Communications Officer, ICRC Lebanon
I was too young to understand. As my parents drank their afternoon coffee on our balcony in Beirut, I would point to the three bullet holes in the wall and ask my dad where they had come from. “Why would anyone shoot at someone else’s home?” my 8-year-old self would ask.
His answer was always the same: “Lebanon’s 15-year civil war.” But I was born after the war. I didn’t understand what civil war even meant or, more importantly, that the war had done more damage than those three bullet holes over our balcony door.
The older I got, the more I realized that being born after the ceasefire didn’t matter: the war was the background theme to
everyone’s life — young or old — in Lebanon.
You saw it in the bullet-riddled buildings across the country and in the people who bore its physical and mental scars. You heard about it in your parents’ childhood stories and in most descriptions of Lebanon, which too often start with “Before
With the onset of the Syrian crisis next door, I joined the ICRC as a communications officer. I wanted to be part of the organization that alleviated some of the burdens that my parents had experienced during times of conflict.
When I visited Jabal Mohsen and Bab el-Tebbaneh for the first time, what I saw felt like a slap in the face.

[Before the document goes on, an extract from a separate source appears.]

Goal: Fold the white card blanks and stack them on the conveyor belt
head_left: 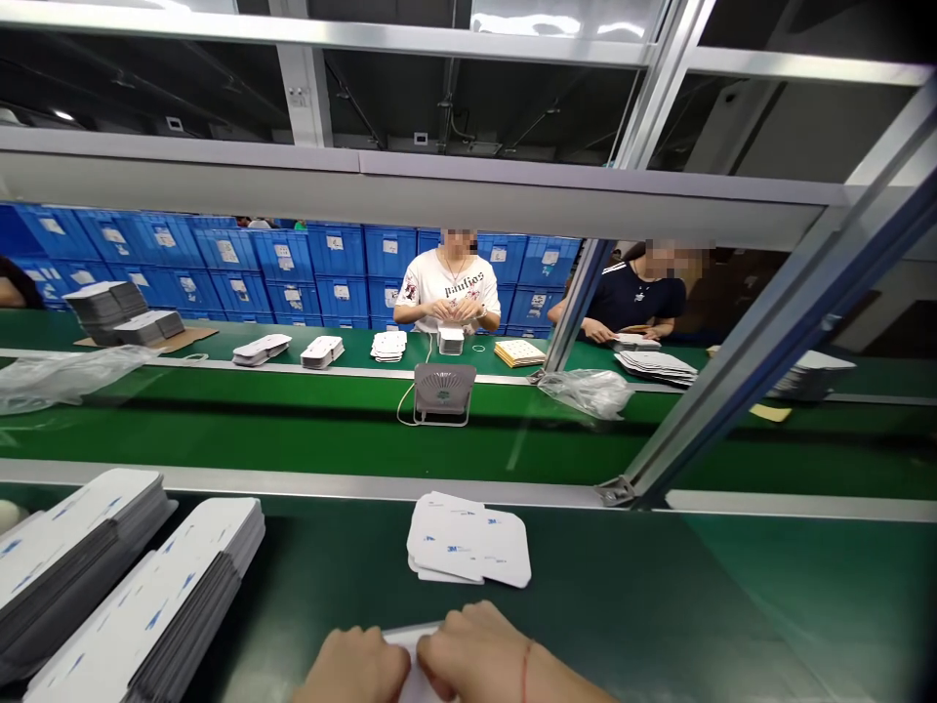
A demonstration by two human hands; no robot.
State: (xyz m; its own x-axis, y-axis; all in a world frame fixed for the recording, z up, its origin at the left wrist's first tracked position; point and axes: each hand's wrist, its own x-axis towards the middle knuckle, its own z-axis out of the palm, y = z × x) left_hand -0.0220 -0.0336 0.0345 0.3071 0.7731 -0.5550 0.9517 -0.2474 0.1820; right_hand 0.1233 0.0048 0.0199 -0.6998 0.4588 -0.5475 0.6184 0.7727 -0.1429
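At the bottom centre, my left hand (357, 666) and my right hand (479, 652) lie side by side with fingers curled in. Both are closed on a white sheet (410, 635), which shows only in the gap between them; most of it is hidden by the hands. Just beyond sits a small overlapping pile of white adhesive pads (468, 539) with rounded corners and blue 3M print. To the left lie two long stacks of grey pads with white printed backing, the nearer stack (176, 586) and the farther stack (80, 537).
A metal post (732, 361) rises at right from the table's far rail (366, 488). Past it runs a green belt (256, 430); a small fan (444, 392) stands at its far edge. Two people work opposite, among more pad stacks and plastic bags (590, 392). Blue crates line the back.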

I thought the Lebanese war was over. Why did these two areas look like they were stuck in the past? Civilians were caught in the crossfire and their homes, businesses and even schools were all turned into battlefields.
Like my parents and most people who had lived through
the civil war, residents struggled to explain how they could
live peacefully during the day then target one another at night.
In one of the homes on Syria Street, we were filming with a family who was part of an ICRC project that aimed to help locals bolster their livelihoods and the mother was showing us her daughter’s bedroom. The pink and purple furniture was riddled with bullets. As she was telling us her story, her 11-year-old daughter interrupted her: “Why would anyone shoot at someone else’s home?”